Down on the beach, the teenaged girls were wading in the water. Finally, Isabella plunged in and swam slowly out into the small cove, bobbing up and down using her breast stroke. We watched, savoring our Italians, munching on Cape Cod potato chips and drinking our beers.
On the return leg, the breeze kicked up and now we were taking it off the starboard bow, rather than from behind, so it was more of an interesting sail, not the leisurely event when we’d had a light wind behind us. Shelly took the opportunity to read a chapter on sailing in Maine from Roger Angell’s new memoir, he being the longtime sports writer for The New Yorker.

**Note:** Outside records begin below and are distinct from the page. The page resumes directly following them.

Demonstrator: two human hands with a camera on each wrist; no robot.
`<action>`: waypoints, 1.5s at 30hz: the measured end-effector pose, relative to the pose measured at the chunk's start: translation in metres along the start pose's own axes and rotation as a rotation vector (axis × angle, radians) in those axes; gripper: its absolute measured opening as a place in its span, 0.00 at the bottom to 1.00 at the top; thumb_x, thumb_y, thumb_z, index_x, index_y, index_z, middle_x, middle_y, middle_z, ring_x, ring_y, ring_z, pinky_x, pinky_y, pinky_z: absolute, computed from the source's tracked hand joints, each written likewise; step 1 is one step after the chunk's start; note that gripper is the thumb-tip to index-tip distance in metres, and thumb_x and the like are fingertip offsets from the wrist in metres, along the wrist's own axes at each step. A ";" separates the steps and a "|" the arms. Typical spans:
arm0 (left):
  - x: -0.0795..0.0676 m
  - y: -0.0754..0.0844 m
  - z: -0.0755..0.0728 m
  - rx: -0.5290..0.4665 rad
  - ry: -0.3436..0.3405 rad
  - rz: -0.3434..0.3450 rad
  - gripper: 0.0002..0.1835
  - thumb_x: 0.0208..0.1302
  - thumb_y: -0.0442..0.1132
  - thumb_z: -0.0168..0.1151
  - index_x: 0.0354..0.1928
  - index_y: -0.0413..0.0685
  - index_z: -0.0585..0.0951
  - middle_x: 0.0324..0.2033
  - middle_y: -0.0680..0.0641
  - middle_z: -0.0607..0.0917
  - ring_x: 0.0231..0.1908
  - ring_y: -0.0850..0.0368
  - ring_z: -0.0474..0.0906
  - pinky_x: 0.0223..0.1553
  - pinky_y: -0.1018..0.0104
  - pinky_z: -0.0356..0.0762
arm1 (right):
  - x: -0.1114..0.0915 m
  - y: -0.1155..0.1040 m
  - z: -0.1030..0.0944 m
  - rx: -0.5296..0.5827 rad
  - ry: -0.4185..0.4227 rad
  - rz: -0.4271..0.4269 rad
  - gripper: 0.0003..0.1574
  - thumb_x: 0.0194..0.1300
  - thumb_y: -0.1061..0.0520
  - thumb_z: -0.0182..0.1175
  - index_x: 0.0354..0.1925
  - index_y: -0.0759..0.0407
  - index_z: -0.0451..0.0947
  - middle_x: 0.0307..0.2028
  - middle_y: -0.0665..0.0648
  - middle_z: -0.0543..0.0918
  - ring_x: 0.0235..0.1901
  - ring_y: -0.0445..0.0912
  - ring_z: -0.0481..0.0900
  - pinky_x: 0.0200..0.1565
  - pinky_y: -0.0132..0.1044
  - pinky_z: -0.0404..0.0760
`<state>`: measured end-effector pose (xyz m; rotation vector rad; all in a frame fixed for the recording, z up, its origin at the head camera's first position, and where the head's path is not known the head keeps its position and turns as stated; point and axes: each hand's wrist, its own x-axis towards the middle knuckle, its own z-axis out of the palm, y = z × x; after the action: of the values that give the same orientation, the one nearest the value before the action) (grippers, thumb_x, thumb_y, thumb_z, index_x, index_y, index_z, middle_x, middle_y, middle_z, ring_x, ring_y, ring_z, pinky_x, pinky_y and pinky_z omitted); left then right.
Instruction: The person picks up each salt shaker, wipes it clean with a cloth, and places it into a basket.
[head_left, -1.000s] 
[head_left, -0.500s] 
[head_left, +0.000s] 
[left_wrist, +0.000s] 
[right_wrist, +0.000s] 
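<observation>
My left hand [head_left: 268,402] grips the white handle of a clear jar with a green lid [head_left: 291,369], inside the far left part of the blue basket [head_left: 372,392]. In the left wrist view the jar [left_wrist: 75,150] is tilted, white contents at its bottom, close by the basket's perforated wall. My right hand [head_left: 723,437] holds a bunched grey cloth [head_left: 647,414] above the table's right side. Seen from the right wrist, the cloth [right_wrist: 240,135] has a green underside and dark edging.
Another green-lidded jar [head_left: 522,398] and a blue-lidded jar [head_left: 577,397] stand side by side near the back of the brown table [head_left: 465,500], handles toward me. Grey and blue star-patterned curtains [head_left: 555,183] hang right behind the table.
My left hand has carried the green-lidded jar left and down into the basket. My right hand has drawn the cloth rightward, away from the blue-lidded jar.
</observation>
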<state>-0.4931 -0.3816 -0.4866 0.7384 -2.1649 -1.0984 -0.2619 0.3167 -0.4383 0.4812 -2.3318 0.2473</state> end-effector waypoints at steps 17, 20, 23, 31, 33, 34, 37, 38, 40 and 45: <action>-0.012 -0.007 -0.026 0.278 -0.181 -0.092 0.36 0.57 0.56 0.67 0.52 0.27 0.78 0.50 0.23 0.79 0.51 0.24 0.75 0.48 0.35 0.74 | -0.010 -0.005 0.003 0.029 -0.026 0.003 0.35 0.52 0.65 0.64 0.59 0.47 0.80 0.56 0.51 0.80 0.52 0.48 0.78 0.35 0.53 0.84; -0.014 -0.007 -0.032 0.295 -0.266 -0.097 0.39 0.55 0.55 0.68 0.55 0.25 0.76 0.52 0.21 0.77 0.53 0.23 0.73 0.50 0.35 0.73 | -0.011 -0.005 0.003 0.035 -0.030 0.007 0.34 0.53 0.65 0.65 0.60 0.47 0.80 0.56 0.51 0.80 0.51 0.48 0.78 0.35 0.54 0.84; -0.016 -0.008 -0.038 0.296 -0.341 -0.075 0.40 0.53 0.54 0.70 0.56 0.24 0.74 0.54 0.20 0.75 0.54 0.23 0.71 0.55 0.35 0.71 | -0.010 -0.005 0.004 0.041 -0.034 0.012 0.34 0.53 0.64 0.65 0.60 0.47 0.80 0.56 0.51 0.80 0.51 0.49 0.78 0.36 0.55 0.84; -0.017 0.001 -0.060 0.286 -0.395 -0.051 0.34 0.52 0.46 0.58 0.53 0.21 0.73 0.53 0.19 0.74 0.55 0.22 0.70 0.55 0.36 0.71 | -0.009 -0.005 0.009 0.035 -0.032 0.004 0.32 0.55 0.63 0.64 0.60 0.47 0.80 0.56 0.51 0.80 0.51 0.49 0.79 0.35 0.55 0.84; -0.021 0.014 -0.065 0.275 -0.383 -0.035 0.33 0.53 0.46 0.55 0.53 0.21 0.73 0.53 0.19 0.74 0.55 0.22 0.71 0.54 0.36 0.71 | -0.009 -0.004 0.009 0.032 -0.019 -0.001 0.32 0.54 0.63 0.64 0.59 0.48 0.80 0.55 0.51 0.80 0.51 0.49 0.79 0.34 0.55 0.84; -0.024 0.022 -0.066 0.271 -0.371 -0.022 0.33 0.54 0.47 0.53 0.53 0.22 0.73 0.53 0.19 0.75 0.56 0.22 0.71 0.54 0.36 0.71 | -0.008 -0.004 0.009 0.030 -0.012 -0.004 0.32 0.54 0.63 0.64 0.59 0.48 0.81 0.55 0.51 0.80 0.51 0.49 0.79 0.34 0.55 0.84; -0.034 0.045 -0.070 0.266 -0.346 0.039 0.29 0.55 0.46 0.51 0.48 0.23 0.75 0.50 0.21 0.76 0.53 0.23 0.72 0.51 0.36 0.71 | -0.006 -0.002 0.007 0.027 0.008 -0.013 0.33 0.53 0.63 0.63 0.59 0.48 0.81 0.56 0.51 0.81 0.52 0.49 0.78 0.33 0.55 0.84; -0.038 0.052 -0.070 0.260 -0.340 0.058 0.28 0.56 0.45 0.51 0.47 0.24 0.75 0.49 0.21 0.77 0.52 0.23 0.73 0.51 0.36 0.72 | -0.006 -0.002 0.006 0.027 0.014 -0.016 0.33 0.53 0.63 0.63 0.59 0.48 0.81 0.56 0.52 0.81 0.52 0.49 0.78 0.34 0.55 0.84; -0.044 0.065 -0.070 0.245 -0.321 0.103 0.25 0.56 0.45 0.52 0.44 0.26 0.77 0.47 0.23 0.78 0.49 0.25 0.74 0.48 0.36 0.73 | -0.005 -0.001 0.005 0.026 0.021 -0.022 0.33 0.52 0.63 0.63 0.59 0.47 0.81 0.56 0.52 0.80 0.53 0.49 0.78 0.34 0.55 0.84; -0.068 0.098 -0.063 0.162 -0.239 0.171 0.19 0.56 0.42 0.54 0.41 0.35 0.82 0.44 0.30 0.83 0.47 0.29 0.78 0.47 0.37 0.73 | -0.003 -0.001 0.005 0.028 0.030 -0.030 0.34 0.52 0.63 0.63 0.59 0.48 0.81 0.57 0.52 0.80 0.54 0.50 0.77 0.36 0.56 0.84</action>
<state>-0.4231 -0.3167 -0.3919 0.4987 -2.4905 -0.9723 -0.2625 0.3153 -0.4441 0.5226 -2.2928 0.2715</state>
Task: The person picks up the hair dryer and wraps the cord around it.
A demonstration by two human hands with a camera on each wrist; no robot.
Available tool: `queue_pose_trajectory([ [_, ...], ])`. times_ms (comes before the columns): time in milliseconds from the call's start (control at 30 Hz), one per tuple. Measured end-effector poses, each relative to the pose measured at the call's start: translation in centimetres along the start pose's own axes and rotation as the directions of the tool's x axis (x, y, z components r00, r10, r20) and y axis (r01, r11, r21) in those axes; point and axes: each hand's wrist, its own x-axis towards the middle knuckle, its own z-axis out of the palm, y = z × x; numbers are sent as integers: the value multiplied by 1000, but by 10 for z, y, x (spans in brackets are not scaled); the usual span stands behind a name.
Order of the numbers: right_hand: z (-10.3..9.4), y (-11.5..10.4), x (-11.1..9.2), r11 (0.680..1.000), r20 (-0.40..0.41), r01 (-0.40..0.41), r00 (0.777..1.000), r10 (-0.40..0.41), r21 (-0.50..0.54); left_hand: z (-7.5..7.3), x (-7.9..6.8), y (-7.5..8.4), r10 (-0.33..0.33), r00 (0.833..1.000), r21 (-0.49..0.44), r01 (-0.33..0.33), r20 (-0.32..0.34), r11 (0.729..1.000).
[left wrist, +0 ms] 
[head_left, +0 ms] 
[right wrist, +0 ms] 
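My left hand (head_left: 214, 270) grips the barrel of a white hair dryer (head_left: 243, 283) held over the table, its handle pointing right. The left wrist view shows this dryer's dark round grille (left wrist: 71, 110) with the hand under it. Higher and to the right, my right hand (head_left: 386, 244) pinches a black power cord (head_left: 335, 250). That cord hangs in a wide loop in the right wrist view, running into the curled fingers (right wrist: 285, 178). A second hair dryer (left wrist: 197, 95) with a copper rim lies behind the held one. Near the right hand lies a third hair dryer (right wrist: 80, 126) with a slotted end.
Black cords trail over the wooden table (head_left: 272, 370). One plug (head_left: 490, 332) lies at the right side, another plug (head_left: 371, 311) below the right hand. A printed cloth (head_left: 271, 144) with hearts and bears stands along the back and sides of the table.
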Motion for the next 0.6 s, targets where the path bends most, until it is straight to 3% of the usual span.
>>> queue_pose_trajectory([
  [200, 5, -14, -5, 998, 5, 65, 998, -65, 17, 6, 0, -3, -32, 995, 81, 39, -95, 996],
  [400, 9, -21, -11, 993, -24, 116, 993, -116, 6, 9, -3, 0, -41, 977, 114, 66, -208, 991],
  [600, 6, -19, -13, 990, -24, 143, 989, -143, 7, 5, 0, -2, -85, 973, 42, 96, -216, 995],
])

Mr. Angell has it right, we are pretty much just loafing out here in the water, we sailors. The lobster boats that we pass are doing true work. Somehow we got lucky and can simply enjoy this marvelous spot, the bay with its clean sea water, the fresh breezes, the pine-studded islands. We find all sorts of excuses for getting out on the boat–eating Italians for lunch being one. We hope not to hit anything lurking under the surface. Really, we are just city people who miss the outdoors, who want to re-live all the good times we’ve had on the water and most of all draw closer to the pulse of the planet.